**To do**.
Please repeat, unchanged, the lines at the top of the listing below, ending with the one that has "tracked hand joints".

**Collected data**.

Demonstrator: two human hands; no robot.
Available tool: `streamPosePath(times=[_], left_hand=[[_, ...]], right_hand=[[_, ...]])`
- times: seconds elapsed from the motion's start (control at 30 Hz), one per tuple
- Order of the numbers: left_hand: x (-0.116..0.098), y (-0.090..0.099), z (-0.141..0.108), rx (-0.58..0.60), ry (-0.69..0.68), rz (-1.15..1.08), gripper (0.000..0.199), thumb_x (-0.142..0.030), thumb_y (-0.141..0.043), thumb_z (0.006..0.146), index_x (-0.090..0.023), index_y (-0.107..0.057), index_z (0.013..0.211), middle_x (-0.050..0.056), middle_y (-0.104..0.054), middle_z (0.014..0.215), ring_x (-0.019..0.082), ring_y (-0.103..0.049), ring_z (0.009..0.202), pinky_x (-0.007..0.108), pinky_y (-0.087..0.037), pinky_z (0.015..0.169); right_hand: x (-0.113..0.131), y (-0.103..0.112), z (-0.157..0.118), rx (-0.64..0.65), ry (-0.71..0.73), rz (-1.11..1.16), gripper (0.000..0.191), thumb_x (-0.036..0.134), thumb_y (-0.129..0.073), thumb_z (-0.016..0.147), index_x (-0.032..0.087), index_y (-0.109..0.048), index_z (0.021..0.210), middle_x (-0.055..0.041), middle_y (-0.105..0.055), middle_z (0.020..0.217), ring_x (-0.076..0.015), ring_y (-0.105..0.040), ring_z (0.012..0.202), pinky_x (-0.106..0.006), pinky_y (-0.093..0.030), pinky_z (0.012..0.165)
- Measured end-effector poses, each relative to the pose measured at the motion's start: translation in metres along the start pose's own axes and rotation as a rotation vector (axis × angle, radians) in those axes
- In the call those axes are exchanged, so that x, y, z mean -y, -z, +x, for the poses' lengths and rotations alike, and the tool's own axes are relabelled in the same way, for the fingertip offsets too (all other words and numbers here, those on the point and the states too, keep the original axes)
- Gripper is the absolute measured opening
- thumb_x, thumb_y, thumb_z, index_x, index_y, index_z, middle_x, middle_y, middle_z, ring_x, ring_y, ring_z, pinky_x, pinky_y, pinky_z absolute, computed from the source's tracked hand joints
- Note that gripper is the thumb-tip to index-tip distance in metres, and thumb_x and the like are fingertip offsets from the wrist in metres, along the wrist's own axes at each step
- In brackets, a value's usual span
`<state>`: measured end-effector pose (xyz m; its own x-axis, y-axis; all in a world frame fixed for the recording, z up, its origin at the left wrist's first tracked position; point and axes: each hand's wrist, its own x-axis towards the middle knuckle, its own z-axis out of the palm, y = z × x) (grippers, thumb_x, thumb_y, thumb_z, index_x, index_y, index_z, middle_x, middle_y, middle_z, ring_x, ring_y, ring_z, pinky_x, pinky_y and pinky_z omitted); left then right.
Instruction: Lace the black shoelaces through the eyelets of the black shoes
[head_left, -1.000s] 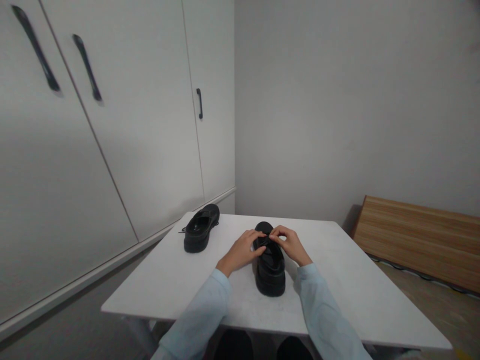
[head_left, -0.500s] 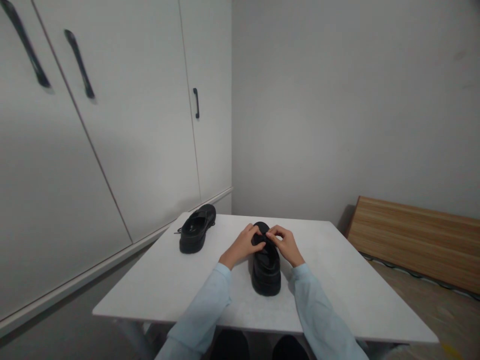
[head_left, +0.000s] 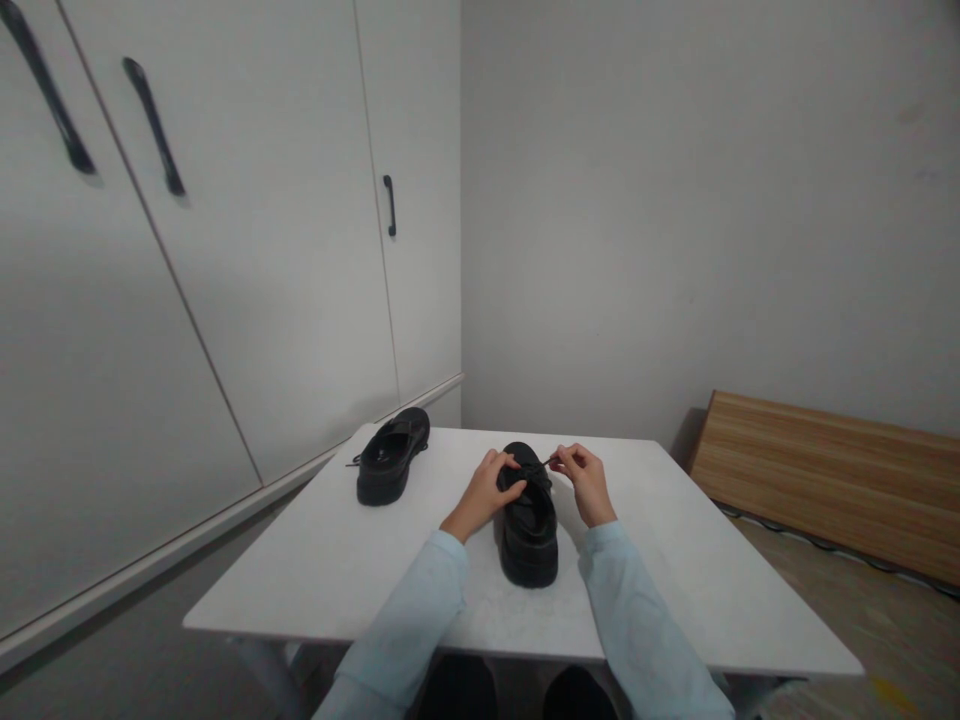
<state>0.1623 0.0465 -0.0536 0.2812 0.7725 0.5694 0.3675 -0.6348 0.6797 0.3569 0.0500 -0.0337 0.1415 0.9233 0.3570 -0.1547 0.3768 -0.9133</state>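
A black shoe (head_left: 529, 550) stands on the white table (head_left: 300, 580) in front of me, toe pointing away. My right hand (head_left: 585, 480) pinches a dark shoelace (head_left: 548, 462) and holds it out to the right of the shoe. On the shoe's left side, my left hand (head_left: 491, 492) has its fingers and thumb at the lacing; whether it grips a lace is too small to tell. A second black shoe (head_left: 384, 478) rests at the table's back left, with lace ends sticking out at its sides.
White cabinets (head_left: 285, 250) with dark handles rise at the left, and a grey wall (head_left: 675, 220) stands behind the table. A wooden panel (head_left: 825, 480) leans at the right, beyond the table edge.
My right hand has moved right, away from the shoe's lacing, drawing a lace out with it. My left hand stays at the shoe.
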Motion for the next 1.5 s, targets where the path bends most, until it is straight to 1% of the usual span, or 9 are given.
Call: streamPosePath(times=[0.2, 0.63, 0.7, 0.87, 0.93, 1.1, 1.27, 1.4, 1.5], left_hand=[[0.000, 0.000, -0.001, -0.009, 0.001, 0.007, 0.020, -0.030, -0.064, 0.079, -0.020, -0.060, 0.096, 0.006, -0.056, 0.100, 0.023, -0.056, 0.109, 0.040, -0.043, 0.098], [-0.004, 0.002, -0.003, -0.016, 0.001, -0.018, 0.019, -0.030, -0.064, 0.081, -0.020, -0.059, 0.097, 0.006, -0.056, 0.102, 0.022, -0.056, 0.110, 0.038, -0.042, 0.099], [-0.005, 0.002, -0.003, -0.016, 0.001, -0.016, 0.019, -0.030, -0.064, 0.081, -0.020, -0.059, 0.096, 0.006, -0.056, 0.101, 0.022, -0.056, 0.110, 0.038, -0.042, 0.098], [-0.006, 0.002, -0.003, -0.018, 0.001, -0.024, 0.019, -0.029, -0.064, 0.081, -0.020, -0.058, 0.096, 0.006, -0.055, 0.102, 0.022, -0.055, 0.112, 0.037, -0.042, 0.099], [-0.005, 0.001, -0.003, -0.013, -0.004, -0.019, 0.019, -0.030, -0.064, 0.081, -0.020, -0.058, 0.097, 0.006, -0.055, 0.102, 0.022, -0.055, 0.110, 0.037, -0.042, 0.098], [-0.005, 0.001, -0.005, -0.043, -0.011, -0.016, 0.030, -0.035, -0.062, 0.083, -0.020, -0.053, 0.107, 0.006, -0.055, 0.107, 0.020, -0.055, 0.104, 0.036, -0.044, 0.094], [-0.007, 0.007, -0.006, -0.092, -0.037, 0.112, 0.017, -0.036, -0.055, 0.088, -0.019, -0.056, 0.091, 0.005, -0.053, 0.098, 0.020, -0.052, 0.099, 0.036, -0.042, 0.092], [-0.005, 0.007, -0.006, -0.092, -0.060, 0.164, 0.015, -0.034, -0.056, 0.088, -0.019, -0.057, 0.083, 0.004, -0.052, 0.094, 0.020, -0.050, 0.098, 0.035, -0.041, 0.092], [-0.003, 0.006, -0.005, -0.085, -0.072, 0.177, 0.014, -0.033, -0.056, 0.088, -0.020, -0.057, 0.083, 0.004, -0.053, 0.092, 0.020, -0.050, 0.097, 0.034, -0.041, 0.091]], right_hand=[[-0.008, 0.004, 0.002, -0.061, -0.085, 0.112, 0.040, 0.053, -0.076, 0.064, 0.017, -0.059, 0.060, -0.0031, -0.066, 0.072, -0.0142, -0.060, 0.064, -0.031, -0.053, 0.067], [-0.015, 0.008, 0.001, -0.191, -0.182, 0.135, 0.037, 0.048, -0.078, 0.060, 0.018, -0.057, 0.058, -0.0024, -0.064, 0.071, -0.0122, -0.058, 0.061, -0.024, -0.049, 0.055], [-0.016, 0.010, 0.002, -0.245, -0.180, 0.155, 0.038, 0.048, -0.079, 0.059, 0.018, -0.056, 0.058, -0.0012, -0.063, 0.069, -0.0114, -0.058, 0.060, -0.023, -0.049, 0.054], [-0.018, 0.020, 0.008, -0.470, -0.164, 0.186, 0.044, 0.055, -0.077, 0.056, 0.018, -0.053, 0.058, -0.0007, -0.063, 0.068, -0.0095, -0.055, 0.054, -0.023, -0.046, 0.050], [-0.019, 0.020, 0.009, -0.493, -0.103, 0.133, 0.043, 0.055, -0.075, 0.058, 0.018, -0.054, 0.061, -0.0008, -0.063, 0.068, -0.0093, -0.054, 0.054, -0.023, -0.046, 0.051], [-0.018, 0.016, 0.009, -0.448, 0.001, 0.031, 0.036, 0.051, -0.070, 0.066, 0.017, -0.058, 0.066, -0.0012, -0.064, 0.070, -0.0108, -0.055, 0.058, -0.024, -0.046, 0.054], [-0.014, 0.014, 0.007, -0.363, -0.028, 0.023, 0.029, 0.047, -0.066, 0.070, 0.018, -0.060, 0.068, -0.0033, -0.065, 0.074, -0.0136, -0.057, 0.062, -0.026, -0.046, 0.057], [-0.008, 0.009, 0.003, -0.205, -0.030, 0.004, 0.025, 0.043, -0.064, 0.073, 0.019, -0.062, 0.069, -0.0038, -0.066, 0.078, -0.0163, -0.060, 0.070, -0.028, -0.048, 0.065], [-0.002, 0.003, -0.002, -0.017, -0.020, -0.062, 0.023, 0.043, -0.064, 0.076, 0.020, -0.064, 0.072, -0.0042, -0.067, 0.083, -0.0182, -0.061, 0.078, -0.031, -0.047, 0.073]])
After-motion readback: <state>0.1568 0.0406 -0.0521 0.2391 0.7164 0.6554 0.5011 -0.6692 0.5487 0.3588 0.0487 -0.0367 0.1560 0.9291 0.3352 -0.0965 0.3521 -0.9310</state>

**Completed task**.
Demonstrator: two human hands; no robot.
Available tool: `streamPosePath(times=[_], left_hand=[[_, ...]], right_hand=[[_, ...]])`
- times: seconds elapsed from the motion's start (control at 30 Hz), one per tuple
- Order of the numbers: left_hand: x (-0.116..0.098), y (-0.090..0.099), z (-0.141..0.108), rx (-0.58..0.60), ry (-0.69..0.68), rz (-1.15..1.08), gripper (0.000..0.199), thumb_x (-0.142..0.030), thumb_y (-0.141..0.043), thumb_z (0.006..0.146), index_x (-0.090..0.023), index_y (-0.107..0.057), index_z (0.013..0.211), middle_x (-0.050..0.056), middle_y (-0.104..0.054), middle_z (0.014..0.215), ring_x (-0.019..0.082), ring_y (-0.103..0.049), ring_z (0.009..0.202), pinky_x (-0.007..0.108), pinky_y (-0.087..0.037), pinky_z (0.015..0.169); right_hand: x (-0.113..0.131), y (-0.103..0.112), z (-0.157..0.118), rx (-0.64..0.65), ry (-0.71..0.73), rz (-1.11..1.16), gripper (0.000..0.191), thumb_x (-0.036..0.134), thumb_y (-0.129..0.073), thumb_z (-0.016..0.147), index_x (-0.032..0.087), index_y (-0.109..0.048), index_z (0.021..0.210), middle_x (-0.055..0.041), middle_y (-0.105..0.055), middle_z (0.020..0.217), ring_x (-0.076..0.015), ring_y (-0.105..0.040), ring_z (0.012..0.202), pinky_x (-0.106..0.006), pinky_y (-0.093..0.030), pinky_z (0.012..0.165)
- Measured end-effector poses, each relative to the pose measured at the motion's start: translation in metres along the start pose's own axes and rotation as a rotation vector (axis × angle, radians) in those axes
- In the call those axes are exchanged, so that x, y, z mean -y, -z, +x, for the poses' lengths and rotations alike, and the tool's own axes are relabelled in the same way, for the fingertip offsets too (all other words and numbers here, those on the point and the states too, keep the original axes)
- Gripper is the absolute measured opening
- thumb_x, thumb_y, thumb_z, index_x, index_y, index_z, middle_x, middle_y, middle_z, ring_x, ring_y, ring_z, pinky_x, pinky_y, pinky_z absolute, computed from the source's tracked hand joints

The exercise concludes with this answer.